### Task item
Where the line containing "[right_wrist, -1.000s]" appears, begin retyping; continue exactly through the final line of the data. Omit every picture.

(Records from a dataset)
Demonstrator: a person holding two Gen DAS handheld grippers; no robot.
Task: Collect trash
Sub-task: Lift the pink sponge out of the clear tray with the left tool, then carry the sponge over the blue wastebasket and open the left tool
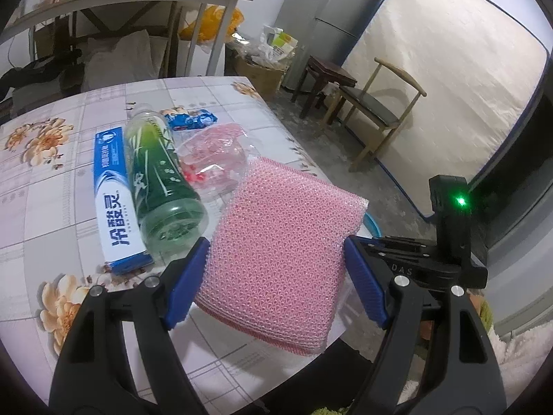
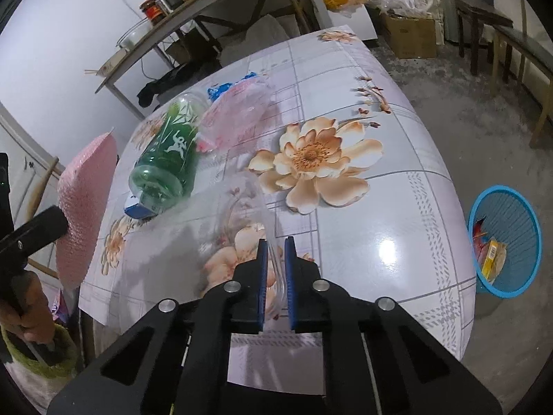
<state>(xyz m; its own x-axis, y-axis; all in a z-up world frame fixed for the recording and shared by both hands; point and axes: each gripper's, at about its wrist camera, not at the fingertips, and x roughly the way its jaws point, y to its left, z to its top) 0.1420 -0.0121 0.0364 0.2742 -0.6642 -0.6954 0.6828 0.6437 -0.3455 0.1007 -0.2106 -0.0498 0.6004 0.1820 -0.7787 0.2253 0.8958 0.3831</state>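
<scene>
White walls, grey floor (image 2: pixel 484 110), wooden chair (image 1: pixel 387 107), mattress (image 1: pixel 449 79).

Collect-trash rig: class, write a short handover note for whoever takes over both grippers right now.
Left gripper: shut on the pink scouring pad, lifted off the table.
Right gripper: shut on a clear plastic wrapper lying on the table.
On the table: green bottle, toothpaste box, pink plastic bag, blue wrapper.
Blue bin stands on the floor beside the table, with some trash inside.
Done: two items gripped.
Left: drop both in the bin, then collect the remaining four.
</scene>
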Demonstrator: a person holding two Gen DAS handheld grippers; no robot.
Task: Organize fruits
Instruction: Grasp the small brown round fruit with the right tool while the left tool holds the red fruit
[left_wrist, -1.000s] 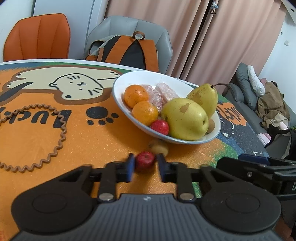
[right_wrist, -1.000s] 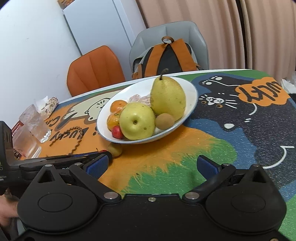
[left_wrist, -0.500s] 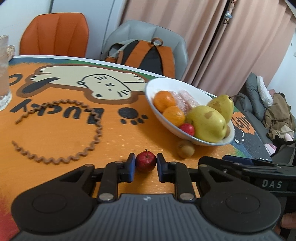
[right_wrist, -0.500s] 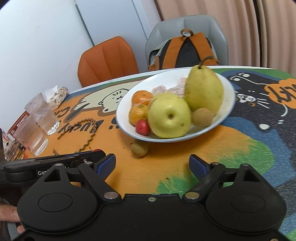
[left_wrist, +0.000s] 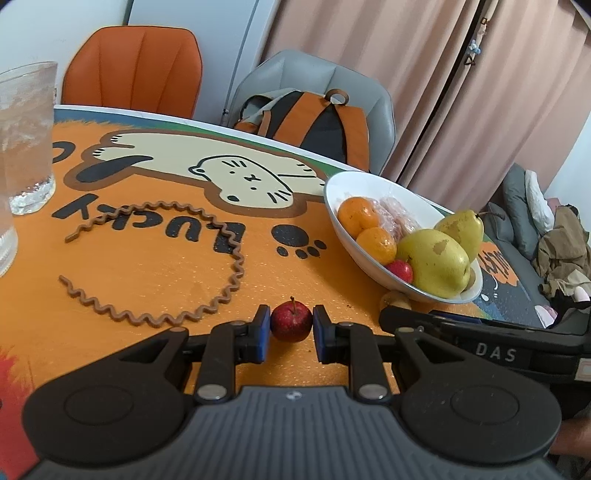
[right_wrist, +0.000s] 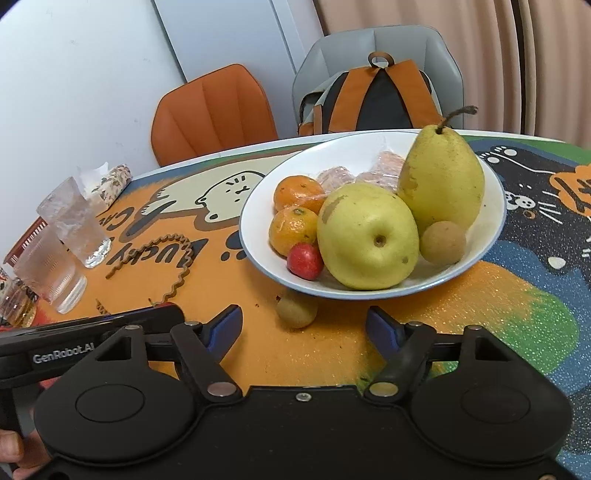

### Exercise result
[right_wrist, -1.000s] 
[left_wrist, -0.500s] 
[right_wrist, -0.500s] 
[left_wrist, +0.000s] 
[right_wrist, +0.000s] 

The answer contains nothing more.